バートン2

「もちろん、下々の教育の場としては優秀なのだろうよ。学者や、そこそこ使える兵士や、野蛮なモンスターを狩る冒険者なんかの育成には定評があるようだからな。だが、俺のような上級貴族は……」


 ニーナの嫌味は不発だったのか、何故かバートンはふふんっと得意そうに鼻を鳴らした。あれをポジティブに受け取れるとはなかなか幸せな思考回路といえよう。それとも意図的にスルーしたのだとしたら、それはそれで侮れないけれど。

 思わず肩をすくめたニーナと目が合って、僕もつられて苦笑した。


「……そうね、あちらの学校ではさぞ優秀だったのでしょうから、基本の教養科くらいは免除でもされたのかしら? それなら私たちと同級生ですわね」


 そもそも学園には序列がないわけではない。

 むしろ、学年、クラスの階級、特別クラス、研究クラスなど、学生のランクはそれこそ多岐に渡る。

 身分は関係なくても、少なくとも組織としての上下はちゃんとあるのだ。ただ 彼にとっては生まれもった身分こそが、序列をつけるべき絶対なのだろう。


 そこでバートンは一つ咳払い。

 小声で「教養科Ⅳに配された」と、不満そうに唇を尖らせた。

 もちろん不満なのだろう。だが、ここは実力主義の学校である。それこそ、貴族も平民もなく、たぶんそれでも十分に融通をきかせた結果だったのだろう。

 不相応なクラスへ放り込まれれば、恥をかくのは他ならぬ彼なのだ。学園長にとっても、これは苦渋の采配だったに違いない。

 それとも、ちょっと低いランクに放り込んで、ドヤらせておけばいいとでも思ったのかもしれない。

 たった一年のお客様なのだから。

 

「おっ、俺は、来たくて来たのではないからな。だいたい社交界に疎いニーナ姫のために、わざわざこうして……」

「必要ありませんわ。先ほども申し上げた通り、わたくしにはパートナーがおりますの」

「そっ、……だから、それは誰のことだよ? だいたい、俺はニーナ姫の……っ」


 それまで体裁を保っていた言葉遣いまで崩れて、バートンは身を乗り出してきた。すかさず、ニーナは身体を斜めにして距離を保ち、実に優雅に、けれどきっぱり彼の言葉尻を抑えるように口を開いた。


「それを口になさるのはお控えください。正式なお話しではありませんもの。現に、わたくしは父からそう聞いております」

「ニーナ姫……!」


 さらに口を挟もうとしたバートンに、ニーナは首を振った。


「ともかく、今回はお姉様の嫁ぎ先である公爵が開いてくれた、ある意味内々のパーティなのだから、それほど大袈裟な物じゃないのよ。あなたも遠慮しないで、貴族院のガールフレンドでも連れていらっしゃいな」

「なるほど……、そうですか」


 他にもいい人くらいいるでしょ? と言外に含ませたニーナに、バートンは案外あっさり頷いた。あれだけしつこくニーナを誘っておきながら、当然のように幾人か恋人がいることを隠しもしなかった。

 もっとも貴族の婚姻は政略的なものも多く、ほとんどが一夫多妻で、後継ぎと決まっている者などは婚約者が何人もいることだって珍しくない。

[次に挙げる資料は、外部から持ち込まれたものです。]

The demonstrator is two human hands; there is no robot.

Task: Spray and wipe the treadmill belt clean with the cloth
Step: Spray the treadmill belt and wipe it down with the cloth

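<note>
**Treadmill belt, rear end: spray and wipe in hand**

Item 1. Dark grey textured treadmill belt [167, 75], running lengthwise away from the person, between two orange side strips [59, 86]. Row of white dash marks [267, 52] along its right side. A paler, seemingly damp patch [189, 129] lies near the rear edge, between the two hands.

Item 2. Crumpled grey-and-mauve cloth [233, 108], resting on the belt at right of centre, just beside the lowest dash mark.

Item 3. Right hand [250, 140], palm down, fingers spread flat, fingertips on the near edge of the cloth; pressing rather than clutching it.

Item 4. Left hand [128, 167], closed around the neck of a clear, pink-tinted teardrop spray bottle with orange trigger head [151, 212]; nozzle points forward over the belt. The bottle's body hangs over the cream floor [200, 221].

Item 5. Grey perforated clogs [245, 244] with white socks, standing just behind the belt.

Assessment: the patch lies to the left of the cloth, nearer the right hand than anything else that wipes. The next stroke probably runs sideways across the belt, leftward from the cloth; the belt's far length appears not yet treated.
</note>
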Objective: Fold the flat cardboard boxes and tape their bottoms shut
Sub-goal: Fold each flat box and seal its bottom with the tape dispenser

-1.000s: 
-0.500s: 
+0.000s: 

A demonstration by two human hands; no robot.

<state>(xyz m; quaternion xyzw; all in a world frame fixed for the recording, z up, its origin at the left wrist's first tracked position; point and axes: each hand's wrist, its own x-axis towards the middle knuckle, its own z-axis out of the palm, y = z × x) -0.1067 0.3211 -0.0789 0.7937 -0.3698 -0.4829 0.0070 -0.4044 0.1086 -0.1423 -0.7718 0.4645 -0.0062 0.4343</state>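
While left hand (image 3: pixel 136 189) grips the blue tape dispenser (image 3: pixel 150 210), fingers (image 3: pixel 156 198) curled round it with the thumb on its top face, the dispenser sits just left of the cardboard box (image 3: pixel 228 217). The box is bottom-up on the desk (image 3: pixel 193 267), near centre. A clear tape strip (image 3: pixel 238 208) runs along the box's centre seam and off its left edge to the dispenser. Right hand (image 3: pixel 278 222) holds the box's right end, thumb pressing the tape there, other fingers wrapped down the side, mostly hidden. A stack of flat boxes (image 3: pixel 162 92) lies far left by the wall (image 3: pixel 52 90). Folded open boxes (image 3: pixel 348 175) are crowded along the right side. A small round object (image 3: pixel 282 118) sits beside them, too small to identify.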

 どちらかというと、僕の家のような妻一人で通す貴族が珍しいくらいだ。

 でも、仮にも身分が上のニーナに対し、この態度はいくらなんでも失礼な気もするけど……。

 この二人は、どうも幼馴染のようで思ったよりお互いのことを知っている様子である。そういった暗黙の了解みたいなものも、会話のあちこちからうかがえた。

 僕が二人を観察していると、いきなりバートンと目が合った。とっさに素知らぬ風を決めようかとも思ったが、相手が完全にロックオンだったので、仕方がなくそのまま視線を交わした。

 相変わらずの上から目線で数秒眺めたあと、すぐに興味を失ったように顔を上げた。その際、ついでのように鼻で笑われたのは、たぶん気のせいではない。

 何なんだよ、ホントに。


「ですが、よもやこのような子供を連れてきて、無駄にお茶を濁すことはないと願いたいですね……」


 王女としての品格を疑われますよ。と、小さく付け加えたバートンに、ニーナはピクリと片眉を上げた。


「わたくしのことはもう結構。貴方は教養科の生徒だとおっしゃったわね、だったら授業がおありでしょう? もうとっくにお昼休みは終わっていてよ」


 ソッポを向いたニーナに、バートンはなぜだか面白いものでも見たように笑って肩を竦めると、芝居じみた大袈裟な礼をとってくるりと身体を翻した。